According to a statement by the European Commission, a draft outline will be presented tomorrow to European data protection authorities, and it will then take a few weeks to finalize the language of the framework and get adoption on both sides.
This announcement comes in the wake of three months of intense negotiations after the previous Safe Harbor mechanism was invalidated by the Court of Justice of the European Union (“CJEU”).
“Today’s deal is an attempt at a political fix to a legal problem. Contrary to the announcement from the Commission, we have no indication of how users’ privacy will be protected or how it provides companies with legal certainty about the future,” said Estelle Massé, European Policy Analyst at Access Now. “Since both sides failed to conduct the necessary surveillance and privacy reforms, this deal is not fit to resist future legal challenges. ”
The ruling that invalidated the Safe Harbor agreement called for substantial reform to upgrade protection for users’ privacy. From a data protection perspective, this would mean, at a minimum, implementing the European Commission’s 13 recommendations from 2013 for improving the Safe Harbor agreement. However, to adequately protect privacy following the CJEU ruling, it would take more than that; in knocking down the agreement, the CJEU specifically called out government surveillance practices.

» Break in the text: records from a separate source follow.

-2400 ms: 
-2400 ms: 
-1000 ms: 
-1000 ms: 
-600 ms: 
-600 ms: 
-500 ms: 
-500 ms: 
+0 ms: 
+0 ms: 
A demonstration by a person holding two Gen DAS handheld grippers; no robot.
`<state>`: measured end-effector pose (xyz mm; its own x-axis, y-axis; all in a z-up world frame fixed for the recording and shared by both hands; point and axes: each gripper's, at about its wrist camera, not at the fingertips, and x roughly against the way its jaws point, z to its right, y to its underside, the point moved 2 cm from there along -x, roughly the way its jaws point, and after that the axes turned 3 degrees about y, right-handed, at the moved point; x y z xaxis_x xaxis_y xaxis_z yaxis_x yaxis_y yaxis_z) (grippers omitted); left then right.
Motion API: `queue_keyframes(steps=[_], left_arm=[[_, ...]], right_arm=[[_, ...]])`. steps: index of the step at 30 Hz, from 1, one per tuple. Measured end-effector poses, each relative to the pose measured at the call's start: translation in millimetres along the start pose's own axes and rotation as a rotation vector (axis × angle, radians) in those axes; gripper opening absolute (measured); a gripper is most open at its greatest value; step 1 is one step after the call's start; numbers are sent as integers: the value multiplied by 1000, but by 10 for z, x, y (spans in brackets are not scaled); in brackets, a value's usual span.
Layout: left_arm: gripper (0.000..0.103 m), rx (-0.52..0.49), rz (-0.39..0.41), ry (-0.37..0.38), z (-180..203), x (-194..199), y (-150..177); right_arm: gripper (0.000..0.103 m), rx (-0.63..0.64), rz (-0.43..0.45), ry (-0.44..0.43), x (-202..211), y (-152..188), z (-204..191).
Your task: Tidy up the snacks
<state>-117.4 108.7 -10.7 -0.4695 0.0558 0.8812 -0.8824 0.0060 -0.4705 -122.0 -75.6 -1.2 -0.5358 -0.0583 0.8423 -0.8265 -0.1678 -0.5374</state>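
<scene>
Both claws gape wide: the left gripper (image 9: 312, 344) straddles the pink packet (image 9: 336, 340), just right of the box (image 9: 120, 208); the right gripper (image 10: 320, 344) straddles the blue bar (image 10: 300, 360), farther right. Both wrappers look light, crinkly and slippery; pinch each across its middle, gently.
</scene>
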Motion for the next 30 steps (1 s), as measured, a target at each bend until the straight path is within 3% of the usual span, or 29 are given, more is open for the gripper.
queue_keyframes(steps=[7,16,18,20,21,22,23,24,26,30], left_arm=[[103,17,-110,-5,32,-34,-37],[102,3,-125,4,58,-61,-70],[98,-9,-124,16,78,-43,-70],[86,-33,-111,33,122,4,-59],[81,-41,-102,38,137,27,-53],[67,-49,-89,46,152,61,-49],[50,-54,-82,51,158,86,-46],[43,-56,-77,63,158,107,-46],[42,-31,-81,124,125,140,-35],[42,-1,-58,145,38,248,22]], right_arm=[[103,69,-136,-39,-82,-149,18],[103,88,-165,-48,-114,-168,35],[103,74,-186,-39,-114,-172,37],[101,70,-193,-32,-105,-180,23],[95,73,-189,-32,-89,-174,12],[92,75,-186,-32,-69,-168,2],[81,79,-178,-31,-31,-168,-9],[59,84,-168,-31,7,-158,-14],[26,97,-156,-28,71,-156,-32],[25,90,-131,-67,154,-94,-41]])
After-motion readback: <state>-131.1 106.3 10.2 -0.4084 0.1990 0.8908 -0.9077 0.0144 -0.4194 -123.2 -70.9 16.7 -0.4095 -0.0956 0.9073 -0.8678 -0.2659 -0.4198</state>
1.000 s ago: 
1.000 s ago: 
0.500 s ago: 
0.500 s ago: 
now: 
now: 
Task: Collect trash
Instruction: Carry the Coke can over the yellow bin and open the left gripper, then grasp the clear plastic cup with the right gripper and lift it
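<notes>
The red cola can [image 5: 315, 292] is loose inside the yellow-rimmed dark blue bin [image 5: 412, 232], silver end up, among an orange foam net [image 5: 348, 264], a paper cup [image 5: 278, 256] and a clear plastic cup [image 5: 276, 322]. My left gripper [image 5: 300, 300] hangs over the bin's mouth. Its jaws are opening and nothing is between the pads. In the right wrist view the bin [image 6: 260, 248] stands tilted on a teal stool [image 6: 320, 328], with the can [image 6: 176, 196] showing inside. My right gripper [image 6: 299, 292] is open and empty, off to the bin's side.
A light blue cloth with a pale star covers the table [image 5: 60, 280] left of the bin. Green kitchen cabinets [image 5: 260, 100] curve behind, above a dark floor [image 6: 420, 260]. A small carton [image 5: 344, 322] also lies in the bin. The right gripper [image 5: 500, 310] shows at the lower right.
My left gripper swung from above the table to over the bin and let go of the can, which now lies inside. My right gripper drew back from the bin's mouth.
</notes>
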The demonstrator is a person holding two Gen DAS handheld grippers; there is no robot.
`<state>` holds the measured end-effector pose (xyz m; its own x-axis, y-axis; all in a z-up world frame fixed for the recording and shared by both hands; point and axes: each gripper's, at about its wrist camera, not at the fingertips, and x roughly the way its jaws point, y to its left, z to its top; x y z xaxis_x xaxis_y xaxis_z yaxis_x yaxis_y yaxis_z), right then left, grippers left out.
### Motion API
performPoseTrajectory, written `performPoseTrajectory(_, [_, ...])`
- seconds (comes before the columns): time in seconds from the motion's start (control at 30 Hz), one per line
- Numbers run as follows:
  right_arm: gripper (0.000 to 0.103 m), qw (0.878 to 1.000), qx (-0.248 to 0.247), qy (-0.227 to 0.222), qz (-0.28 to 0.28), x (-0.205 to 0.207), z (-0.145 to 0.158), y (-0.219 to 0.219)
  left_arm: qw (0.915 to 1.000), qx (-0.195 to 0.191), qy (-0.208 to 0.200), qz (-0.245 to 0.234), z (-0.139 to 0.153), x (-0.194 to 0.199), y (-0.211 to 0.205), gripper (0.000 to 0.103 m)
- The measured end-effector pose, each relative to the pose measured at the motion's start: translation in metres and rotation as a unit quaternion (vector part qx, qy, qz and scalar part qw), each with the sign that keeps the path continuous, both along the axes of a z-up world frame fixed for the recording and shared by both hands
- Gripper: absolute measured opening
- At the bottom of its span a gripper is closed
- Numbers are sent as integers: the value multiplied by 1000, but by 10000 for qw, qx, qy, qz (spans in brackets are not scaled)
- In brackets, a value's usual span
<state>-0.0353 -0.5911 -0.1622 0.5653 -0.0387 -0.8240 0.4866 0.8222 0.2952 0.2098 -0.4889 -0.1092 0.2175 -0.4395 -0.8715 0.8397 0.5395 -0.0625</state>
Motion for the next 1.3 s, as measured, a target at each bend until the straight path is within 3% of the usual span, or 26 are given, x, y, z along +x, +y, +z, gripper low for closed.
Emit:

Access Now believes that it’s necessary to make robust legislative changes to meet the requirements that follow from the CJEU’s decision. Only this would create a meaningful agreement that could withstand further legal scrutiny. Rather than work toward that goal, however, the U.S. and some E.U. member states have taken giant steps backward since the decision was published. They have enacted new surveillance laws that unnecessarily trample on users’ privacy and infringe upon free expression. Even the limited benefit provided by the much-trumpeted Judicial Redress Act will be eclipsed by the 11th-hour exceptions and qualifications advanced by the U.S. Senate. Today’s political agreement disregards these facts and is a major setback for users’ rights globally.
“It is disheartening that the U.S. Congress was unable to pass anything by way of meaningful surveillance reform, though they have pushed through provisions that further infringe upon privacy rights,” said Amie Stepanovich, U.S. Policy Manager at Access Now. “Users benefit from a free and open internet, where they can explore freely without being locked in a closed environment. A rights-respecting data transfer agreement between the E.U. and the U.S. would allow users to engage meaningfully with one another in the digital space, but it is unclear if the ‘Privacy Shield’ gets us there.”
“It is not only in the U.S. where reforms are needed,” added Massé. “The E.U. member states have approved and implemented some of the most invasive surveillance authorities on record, and also need to be reined in. The global state of surveillance is a threat to all users.”
Access Now urges the U.S. Congress, the Obama Administration, the European Parliament, and E.U. member states to oppose this deal and work toward legislative reform that protects our rights.